The two terms ‘Made in America’ and ‘American furniture’ are not synonymous. You see both advertised as patriotic sales slogans, yet none of them mean that furniture you buy are 100% American. There are a few reasons for this other than the fact that America can be Canada and South and Central America as well as the USA.
Although it may seem pedantic, the term ‘Made in America’ shall here refer only to genuine American products made in the USA from United Stated materials and by United States employees. The FTC (Federal Trade Commission) has not placed any form of qualification for the use of the Made in America label, so any company can use it on their products irrespective of county of origin, and this would likely only be discovered if challenged: any company can label any product ‘Made in America’ irrespective of where it was made, and would not be discovered unless a challenge was made.
What is the Significance of ‘Made in America’?
Also, what does the term mean? Can a piece of furniture be labeled ‘Made in America’ if it was assembled in the USA from 100% imported materials – the wood, hinges, brackets and even the door knobs?’ Although there is no definition specified, such a claim predominantly signifies that most of the materials or parts required to produce the item have originated in the USA.
It is allowed to make a qualification to the claim by stating that the item is ‘made in the USA of U.S. and imported parts.” The FTC states that there should be only a negligible amount of foreign materials. Great – now define ‘negligible!’ It may be hard to believe, but this label is a matter of great controversy, and with regard to furniture it is largely over the amount of wood and fittings that do not originate in the USA.
However, there are a good number of of manufacturers that can genuinely label their furniture as genuinely ‘Made in America’ – American wood, American employees and American hinges and knobs. In such cases, the furniture is genuinely made in the USA, and not in Guatemala, Mexico or Canada. Many other countries can manufacture high quality furniture, France and the UK being prime examples, but if the label says ‘Made in America’ then it should be manufactured in the USA from American materials.
Typical American Furniture Manufacturers
Take Simple Amish. This company not only hand-crafts furniture made to a wholly-American design, but uses wood from local forests, and is constructed by Amish people themselves without any external help.
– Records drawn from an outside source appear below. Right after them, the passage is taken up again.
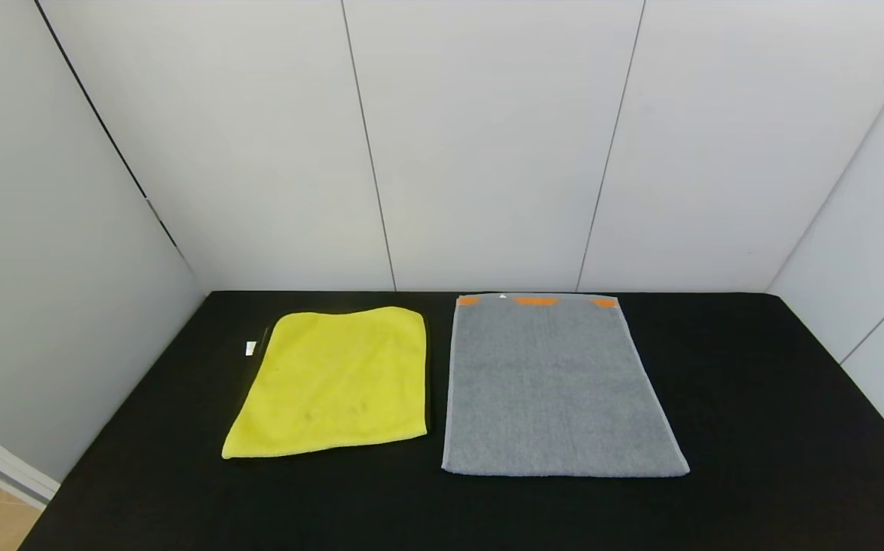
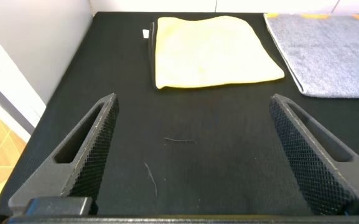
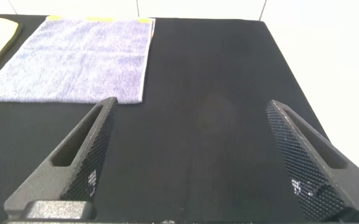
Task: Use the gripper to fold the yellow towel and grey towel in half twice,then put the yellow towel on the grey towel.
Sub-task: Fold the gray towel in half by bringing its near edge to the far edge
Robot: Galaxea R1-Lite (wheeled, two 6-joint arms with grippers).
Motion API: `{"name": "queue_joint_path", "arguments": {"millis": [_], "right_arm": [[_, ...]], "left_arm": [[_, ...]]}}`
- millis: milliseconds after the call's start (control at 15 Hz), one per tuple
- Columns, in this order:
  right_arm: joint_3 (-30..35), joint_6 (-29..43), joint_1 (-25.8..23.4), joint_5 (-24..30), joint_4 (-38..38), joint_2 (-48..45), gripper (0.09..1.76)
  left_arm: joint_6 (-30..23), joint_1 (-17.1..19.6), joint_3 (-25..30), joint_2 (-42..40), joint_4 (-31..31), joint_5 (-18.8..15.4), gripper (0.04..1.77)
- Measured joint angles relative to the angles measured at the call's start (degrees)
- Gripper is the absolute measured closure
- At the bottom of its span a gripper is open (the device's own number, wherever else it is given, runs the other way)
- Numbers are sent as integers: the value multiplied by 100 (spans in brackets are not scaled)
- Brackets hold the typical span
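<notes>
- Yellow towel point(image 1: 332, 380) lies flat on the black counter point(image 1: 755, 428), just left of the grey towel point(image 1: 556, 386), not touching it.
- Left tool point(image 2: 195, 146) hovers over bare counter near the yellow towel, fingers wide apart, holding nothing.
- Right tool point(image 3: 191, 149) hovers beside the grey towel, fingers wide apart, holding nothing.

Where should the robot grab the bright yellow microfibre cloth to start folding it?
Probably the near corners of the bright yellow microfibre cloth, coming from the robot's side. It lies flat on the black table, so only edges can be pinched. The open left hand sits just short of that near edge.
</notes>
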State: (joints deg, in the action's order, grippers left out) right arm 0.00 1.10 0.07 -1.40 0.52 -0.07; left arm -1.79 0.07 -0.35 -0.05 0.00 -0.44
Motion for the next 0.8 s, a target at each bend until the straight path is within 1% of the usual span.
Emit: {"name": "queue_joint_path", "arguments": {"millis": [200,267,400,600,800], "right_arm": [[-22,105,-5,11,82,2,14],[-105,124,-5,50,71,12,14],[-451,160,-7,124,-66,73,14],[-1234,171,-7,361,-438,453,14],[-2025,171,-7,523,-523,1396,14]], "left_arm": [[48,0,-16,0,104,37,9],[54,2,-46,5,112,37,9],[52,0,-300,38,140,-22,9],[139,-5,-1220,374,614,-177,9],[357,-26,-2076,1367,846,-269,9]]}}
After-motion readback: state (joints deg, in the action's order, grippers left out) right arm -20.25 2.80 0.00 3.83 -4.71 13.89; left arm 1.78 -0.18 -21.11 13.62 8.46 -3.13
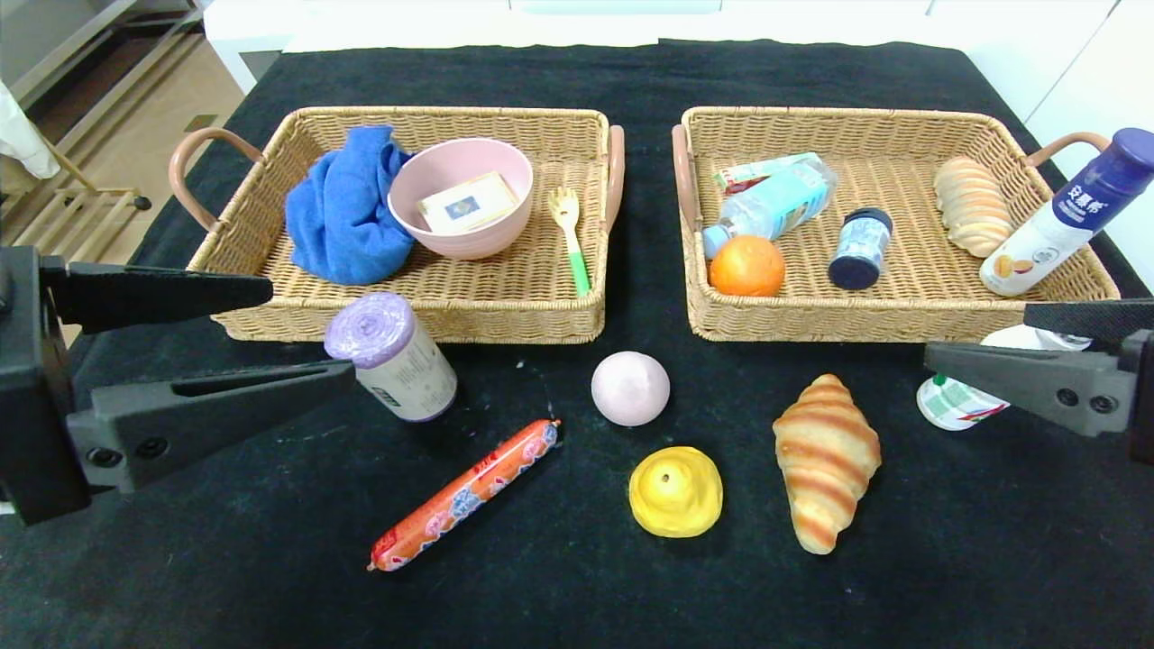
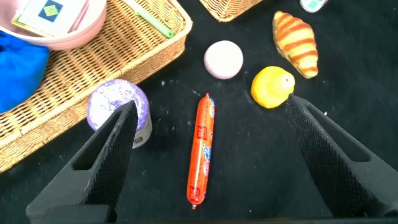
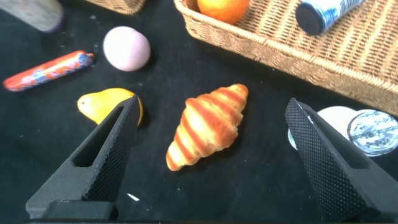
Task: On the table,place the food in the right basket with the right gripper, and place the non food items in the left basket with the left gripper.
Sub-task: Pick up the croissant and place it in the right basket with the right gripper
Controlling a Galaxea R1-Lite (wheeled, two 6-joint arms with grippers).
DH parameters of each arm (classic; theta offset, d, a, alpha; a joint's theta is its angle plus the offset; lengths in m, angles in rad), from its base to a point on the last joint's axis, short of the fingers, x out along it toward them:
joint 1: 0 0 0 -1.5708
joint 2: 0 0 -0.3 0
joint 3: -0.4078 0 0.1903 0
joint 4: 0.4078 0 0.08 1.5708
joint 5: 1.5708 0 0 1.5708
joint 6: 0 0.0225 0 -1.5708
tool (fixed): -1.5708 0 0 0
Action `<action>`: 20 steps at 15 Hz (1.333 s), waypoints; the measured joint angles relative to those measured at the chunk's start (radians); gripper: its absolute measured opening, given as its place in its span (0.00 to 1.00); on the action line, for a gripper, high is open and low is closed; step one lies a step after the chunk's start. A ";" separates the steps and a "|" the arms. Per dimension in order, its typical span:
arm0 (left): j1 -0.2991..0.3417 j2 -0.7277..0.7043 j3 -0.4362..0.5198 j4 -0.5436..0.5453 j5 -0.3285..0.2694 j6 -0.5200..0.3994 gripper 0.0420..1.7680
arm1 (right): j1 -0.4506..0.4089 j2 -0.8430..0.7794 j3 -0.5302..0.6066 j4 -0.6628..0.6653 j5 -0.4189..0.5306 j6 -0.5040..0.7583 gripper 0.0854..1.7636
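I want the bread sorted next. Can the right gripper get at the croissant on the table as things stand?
Probably yes. The right gripper is open with the croissant lying between its fingers in its wrist view, flat on the cloth and apart from its neighbours.

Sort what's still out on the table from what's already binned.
Still to sort: purple bag roll, sausage, pink ball, yellow pastry, croissant, yogurt cup.
Already binned: blue cloth, pink bowl, fork, orange, bread roll.

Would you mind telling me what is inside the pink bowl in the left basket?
The pink bowl holds one small flat box with a blue emblem on its pale top, lying tilted. Whatever might lie beneath the box is covered by it.
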 joint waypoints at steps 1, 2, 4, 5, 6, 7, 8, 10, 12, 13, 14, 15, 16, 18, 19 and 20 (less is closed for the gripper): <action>0.000 0.000 0.001 0.000 0.010 0.000 0.97 | 0.016 0.008 0.000 0.000 -0.027 0.008 0.97; -0.001 0.000 0.002 -0.001 0.014 0.000 0.97 | 0.031 0.016 0.000 0.000 -0.045 0.013 0.97; -0.001 0.000 0.003 -0.001 0.016 -0.001 0.97 | 0.052 0.035 -0.001 0.000 -0.077 0.017 0.97; -0.001 0.001 0.003 -0.001 0.016 -0.001 0.97 | 0.061 0.044 -0.001 0.000 -0.092 0.019 0.97; -0.001 0.001 0.003 -0.003 0.015 -0.001 0.97 | 0.068 0.053 -0.001 0.000 -0.112 0.024 0.97; -0.002 0.001 0.003 -0.004 0.015 -0.001 0.97 | 0.081 0.063 -0.001 0.011 -0.130 0.033 0.97; -0.002 0.001 0.003 -0.004 0.015 -0.001 0.97 | 0.090 0.070 -0.001 0.032 -0.141 0.039 0.97; -0.002 0.001 0.005 -0.005 0.015 0.000 0.97 | 0.101 0.089 -0.005 0.067 -0.156 0.059 0.97; -0.003 0.001 0.006 -0.006 0.015 -0.001 0.97 | 0.105 0.113 -0.011 0.081 -0.191 0.116 0.97; -0.003 0.001 0.007 -0.006 0.015 -0.001 0.97 | 0.115 0.129 -0.014 0.094 -0.224 0.154 0.97; -0.003 0.001 0.007 -0.006 0.015 -0.001 0.97 | 0.127 0.146 -0.019 0.113 -0.253 0.192 0.97; -0.003 0.001 0.007 -0.007 0.015 -0.001 0.97 | 0.141 0.164 -0.028 0.137 -0.280 0.231 0.97; -0.002 0.001 0.008 -0.006 0.015 0.000 0.97 | 0.154 0.181 -0.035 0.162 -0.303 0.266 0.97; -0.003 0.001 0.008 -0.006 0.015 -0.001 0.97 | 0.180 0.213 -0.044 0.183 -0.347 0.328 0.97; -0.003 0.001 0.009 -0.005 0.015 -0.001 0.97 | 0.192 0.232 -0.045 0.186 -0.373 0.364 0.97; -0.002 0.001 0.009 -0.004 0.015 0.000 0.97 | 0.204 0.250 -0.046 0.186 -0.395 0.394 0.97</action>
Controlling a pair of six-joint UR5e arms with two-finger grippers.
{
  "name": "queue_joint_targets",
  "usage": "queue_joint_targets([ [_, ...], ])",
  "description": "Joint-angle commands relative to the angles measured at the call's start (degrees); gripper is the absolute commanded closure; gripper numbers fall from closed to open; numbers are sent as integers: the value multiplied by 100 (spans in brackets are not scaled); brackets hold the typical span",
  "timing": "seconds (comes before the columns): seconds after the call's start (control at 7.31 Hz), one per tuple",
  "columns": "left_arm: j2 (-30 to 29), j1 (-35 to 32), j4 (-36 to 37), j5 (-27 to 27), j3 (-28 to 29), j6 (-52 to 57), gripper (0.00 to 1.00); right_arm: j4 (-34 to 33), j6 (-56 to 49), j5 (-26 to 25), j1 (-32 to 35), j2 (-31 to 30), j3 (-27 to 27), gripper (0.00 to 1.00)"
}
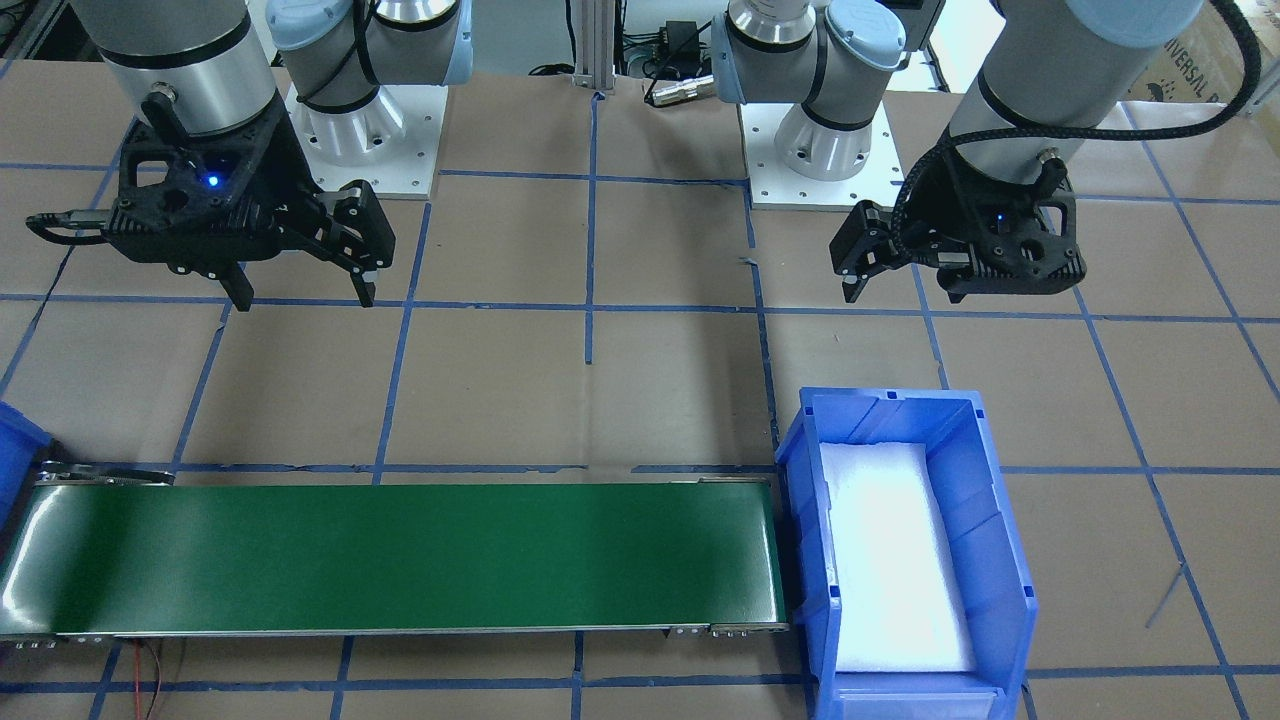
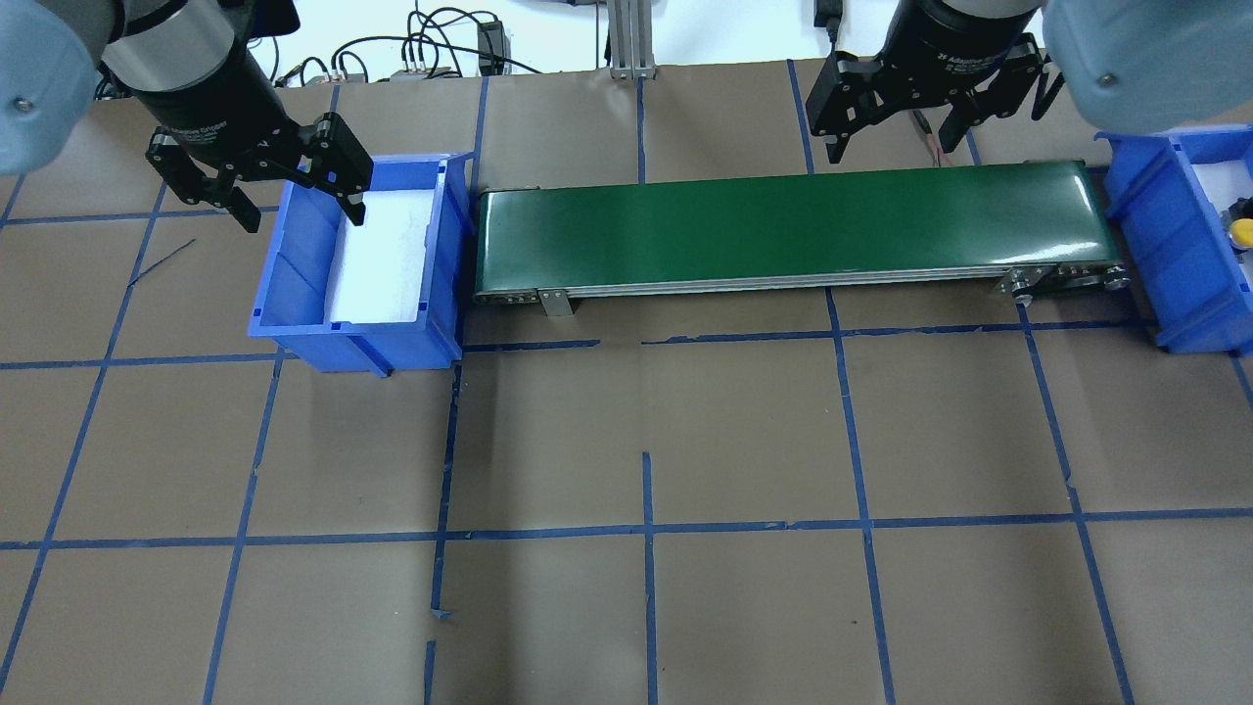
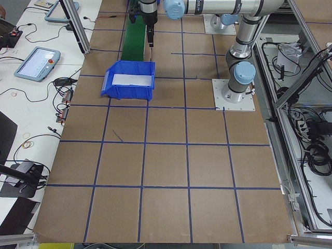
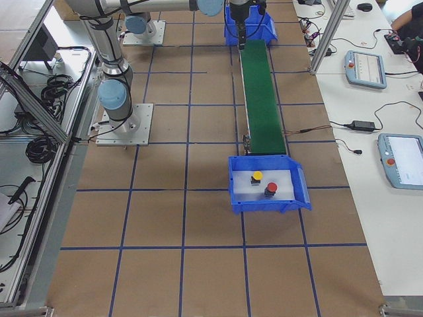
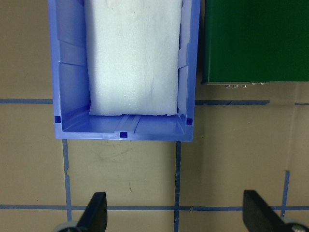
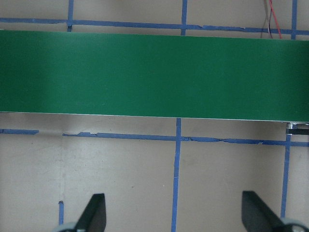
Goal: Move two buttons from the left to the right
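Observation:
The yellow button (image 4: 256, 176) and the red button (image 4: 271, 190) stand on white foam in the right blue bin (image 4: 264, 206). In the overhead view only the yellow button (image 2: 1241, 232) shows, at the frame's edge inside that bin (image 2: 1145, 215). My left gripper (image 2: 301, 215) is open and empty, held above the near end of the left blue bin (image 2: 294, 255), which holds only white foam. My right gripper (image 2: 893, 145) is open and empty, held beside the green conveyor belt (image 2: 783, 225) on the robot's side. The wrist views show both grippers, left (image 5: 176, 212) and right (image 6: 174, 212), wide open.
The conveyor (image 1: 400, 555) runs between the left bin (image 1: 800, 470) and the right bin (image 1: 15, 440). The table is brown board with blue tape lines. The arm bases (image 1: 360, 130) stand at the robot's side. Operator consoles (image 4: 367, 66) lie beyond the table.

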Motion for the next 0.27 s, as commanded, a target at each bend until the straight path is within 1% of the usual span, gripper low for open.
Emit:
queue_joint_targets([
  [0.0, 16, -53, 42, 19, -8, -20, 0, -164, 9, 5, 5, 12, 84, 0],
  [0.14, 16, -53, 51, 19, -17, -29, 0, -146, -9, 5, -12, 12, 119, 0],
])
Furniture offered by Simply Amish is generally manufactured using wood from forests that are no more than 500 miles from the workshops. The offcuts are not wasted – the Amish use them to make children’s toys, or for firewood if there is no other use for them.
Another American firm that uses all-American woods such as American walnut, cherry and maple, is The Custom Shoppe. It is not generally understood that African walnut is not a genuine walnut species, more of a relative to the sapele or mahogany species, while American walnut is genuinely walnut..
L. & J.G. Stickley Furniture is another American firm with a long history of high quality furniture manufacture in the USA. This firm is known for its unique use of American oak, particularly the quarter sawn oak utilized by Joseph Stickley. All Stickley furniture is made in America using American materials, craftsmanship and employees.
Although American furniture might be made in this country, it could also be manufactured using foreign wood and imported fabrics and fittings. Some companies import precut wood that only needs to be assembled, mush like the flat-packs you can purchase from budget furniture outlets. It is highly unlikely that furniture purchased in multinational stores or supermarkets would be hand-crafted in the United States.
What to Look For in American Furniture
What should you look for if you want to be patriotic and buy American furniture? First check the label: the ‘Made in America’ label is conspicuous, but even if you don’t see it on a beautiful secretaire that you love, you still should ask the question. Ask about the source of the wood, whether the piece was made in the USA or just assembled here, and how much of it was imported. If it looks good enough for your needs, and is English or French-made, then perhaps you might accept it, because such countries are well-known for the high quality of their furniture – but the choice is yours!
Remember that, because use of the label involves no prequalification, it can be used by any company irrespective of the origin of their furniture, although if you feel you must furnish your home with American furniture, then keep an eye open for manufacturers such as Stickley, Southwood, Sherill, American Craftsman an Nichols & Stone. Each component used to construct your furniture might be sourced from elsewhere in the world, but assembled in the USA. Choose the right firm then it will be 100% made in America, as truly American furniture should be.